Stoic Social Justice Roundup

This weekend Stoicism Today has been kind enough to run a piece that I wrote titled “Stoics Do Care about Social Justice: A Response to Irvine.” I won’t re-post it here—instead I invite you to head on over and check it out! Here’s the tl;dr:

“We believe that no man or woman can be moral (or Happy) unless they work tirelessly for the benefit of all humanity.

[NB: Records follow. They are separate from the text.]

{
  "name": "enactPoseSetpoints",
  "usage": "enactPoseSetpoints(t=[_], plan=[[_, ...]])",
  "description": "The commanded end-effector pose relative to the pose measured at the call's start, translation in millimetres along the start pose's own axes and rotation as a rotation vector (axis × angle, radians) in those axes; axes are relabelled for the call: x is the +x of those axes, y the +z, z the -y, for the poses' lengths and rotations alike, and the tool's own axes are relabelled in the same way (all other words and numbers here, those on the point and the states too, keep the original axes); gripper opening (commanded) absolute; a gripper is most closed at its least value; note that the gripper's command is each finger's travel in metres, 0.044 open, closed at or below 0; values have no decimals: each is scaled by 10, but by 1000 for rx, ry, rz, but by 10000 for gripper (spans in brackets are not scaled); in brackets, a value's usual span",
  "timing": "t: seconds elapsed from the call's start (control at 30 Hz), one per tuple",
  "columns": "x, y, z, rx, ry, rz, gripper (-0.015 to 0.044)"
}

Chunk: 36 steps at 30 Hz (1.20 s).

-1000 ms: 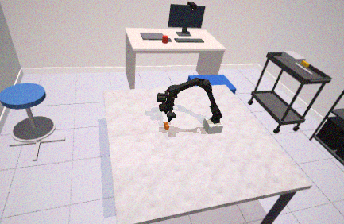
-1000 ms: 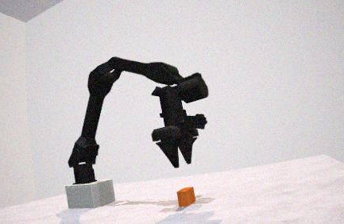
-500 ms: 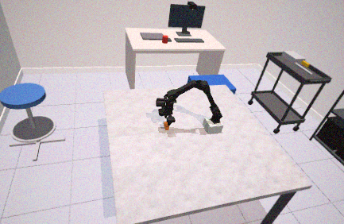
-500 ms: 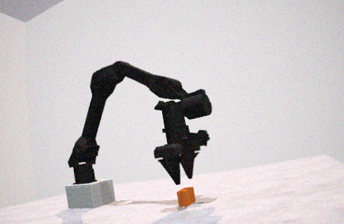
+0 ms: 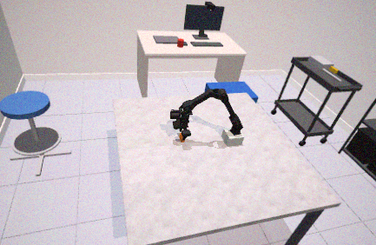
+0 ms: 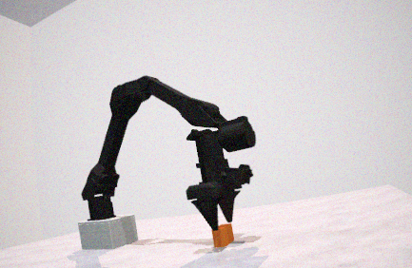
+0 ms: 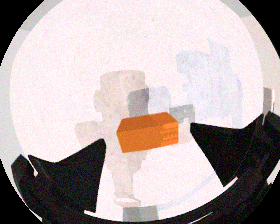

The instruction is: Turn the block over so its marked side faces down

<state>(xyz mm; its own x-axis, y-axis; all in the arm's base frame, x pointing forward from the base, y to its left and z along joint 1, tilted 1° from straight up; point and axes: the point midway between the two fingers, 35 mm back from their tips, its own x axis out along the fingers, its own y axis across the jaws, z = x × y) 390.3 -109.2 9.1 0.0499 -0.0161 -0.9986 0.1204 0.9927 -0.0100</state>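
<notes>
The gripper (image 6: 221, 213) points straight down with its dark, tapered fingers spread wide and nothing held. Just below the fingertips, the small orange block (image 6: 223, 236) rests on the table (image 5: 218, 187); any mark on it is too small to make out. The tabletop is pale, mottled and matte. Beyond it are grey floor tiles (image 5: 62, 204), a blue round stool (image 5: 24, 104), a white desk (image 5: 189, 49) and a black cart (image 5: 318, 97).

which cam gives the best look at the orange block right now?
Wrist. The orange block sits mid-frame, largest, with its top and one side face visible between the open gripper's fingers. Exterior shows the block small on the table, just under the fingertips. Top shows only an orange speck, mostly hidden by the gripper.
</notes>
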Motion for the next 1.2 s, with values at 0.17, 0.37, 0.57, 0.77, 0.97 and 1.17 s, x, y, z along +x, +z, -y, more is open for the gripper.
enactPoseSetpoints(t=[0.17, 0.37, 0.57, 0.77, 0.97, 1.17], plan=[[170, -32, 4, 3, -3, -14, 440], [170, -32, 4, 3, -3, -14, 309], [170, -32, 4, 3, -3, -14, 249], [170, -32, 4, 3, -3, -14, 209], [170, -32, 4, 3, -3, -14, 169], [104, -28, 4, 3, -3, -14, 90]])
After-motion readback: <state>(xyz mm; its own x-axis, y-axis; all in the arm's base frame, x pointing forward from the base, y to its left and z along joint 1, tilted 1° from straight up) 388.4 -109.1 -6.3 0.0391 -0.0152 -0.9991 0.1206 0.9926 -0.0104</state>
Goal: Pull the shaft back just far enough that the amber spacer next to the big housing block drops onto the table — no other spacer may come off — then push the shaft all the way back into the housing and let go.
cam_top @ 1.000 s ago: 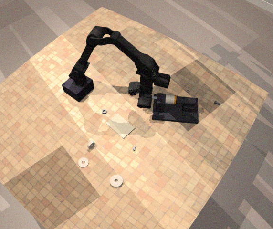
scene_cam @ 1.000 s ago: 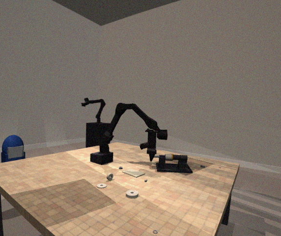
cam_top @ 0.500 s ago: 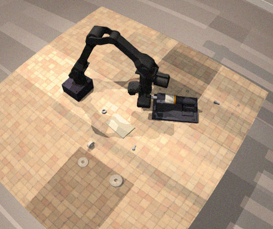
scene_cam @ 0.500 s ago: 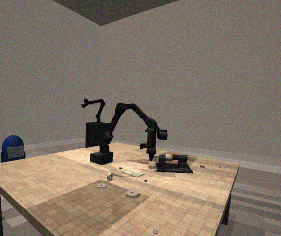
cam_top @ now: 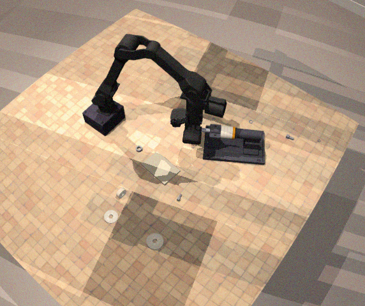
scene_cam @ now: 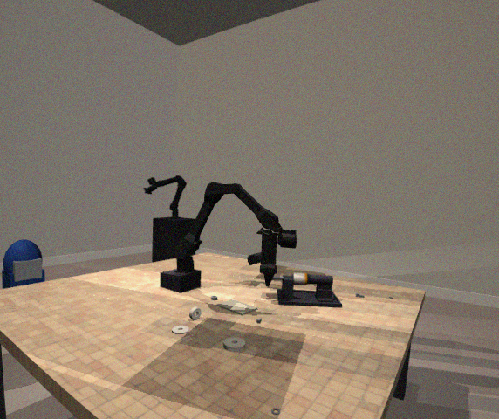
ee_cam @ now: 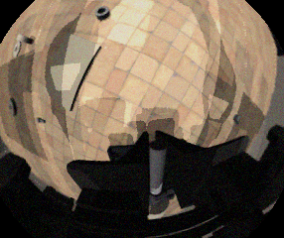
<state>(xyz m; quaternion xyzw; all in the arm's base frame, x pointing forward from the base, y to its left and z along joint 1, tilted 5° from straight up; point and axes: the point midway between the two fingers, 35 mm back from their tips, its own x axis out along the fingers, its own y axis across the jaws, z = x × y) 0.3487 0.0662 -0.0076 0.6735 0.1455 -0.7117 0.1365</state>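
My tool [cam_top: 193, 135] [scene_cam: 268, 283] [ee_cam: 150, 134] is nearly closed, gripping the shaft [cam_top: 205, 129] [scene_cam: 278, 278] [ee_cam: 157, 169]; the amber spacer [cam_top: 233, 132] [scene_cam: 305, 278] sits beside the housing block [cam_top: 250, 134] [scene_cam: 324, 278].

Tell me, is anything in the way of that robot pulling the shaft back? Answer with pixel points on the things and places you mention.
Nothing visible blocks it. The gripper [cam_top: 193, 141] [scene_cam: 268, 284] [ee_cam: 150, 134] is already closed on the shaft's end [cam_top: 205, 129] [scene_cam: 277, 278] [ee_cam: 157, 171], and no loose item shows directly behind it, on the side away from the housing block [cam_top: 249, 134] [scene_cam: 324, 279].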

Justice and Benevolence must be a guide to all of our actions.”

I’m not the only one who’s been talking about Stoicism and activism, however.  Over the past couple weeks in particular, the Stoic community has seen quite a bit of discussion over what a Stoic relationship to activism and injustice could/should look like.

  • Greg Sadler, who led a rich conversation on anger and Justice during the last 15 minutes of his Stoicon 2016 workshop on “Struggling with Anger?  Useful Stoic Perspectives and Practices,” 15 October, 2016.

Needless to say, the authors of these articles & talks don’t all agree on the specifics of how to put social engagement into practice!  I think the conversation itself is much-needed, however.

Some of us are trying to build a dedicated space for taking this conversation further.  If you’re interested in the topic of Stoicism and Justice/Benevolence, please join us in our new Facebook group, “Stoics for Justice!”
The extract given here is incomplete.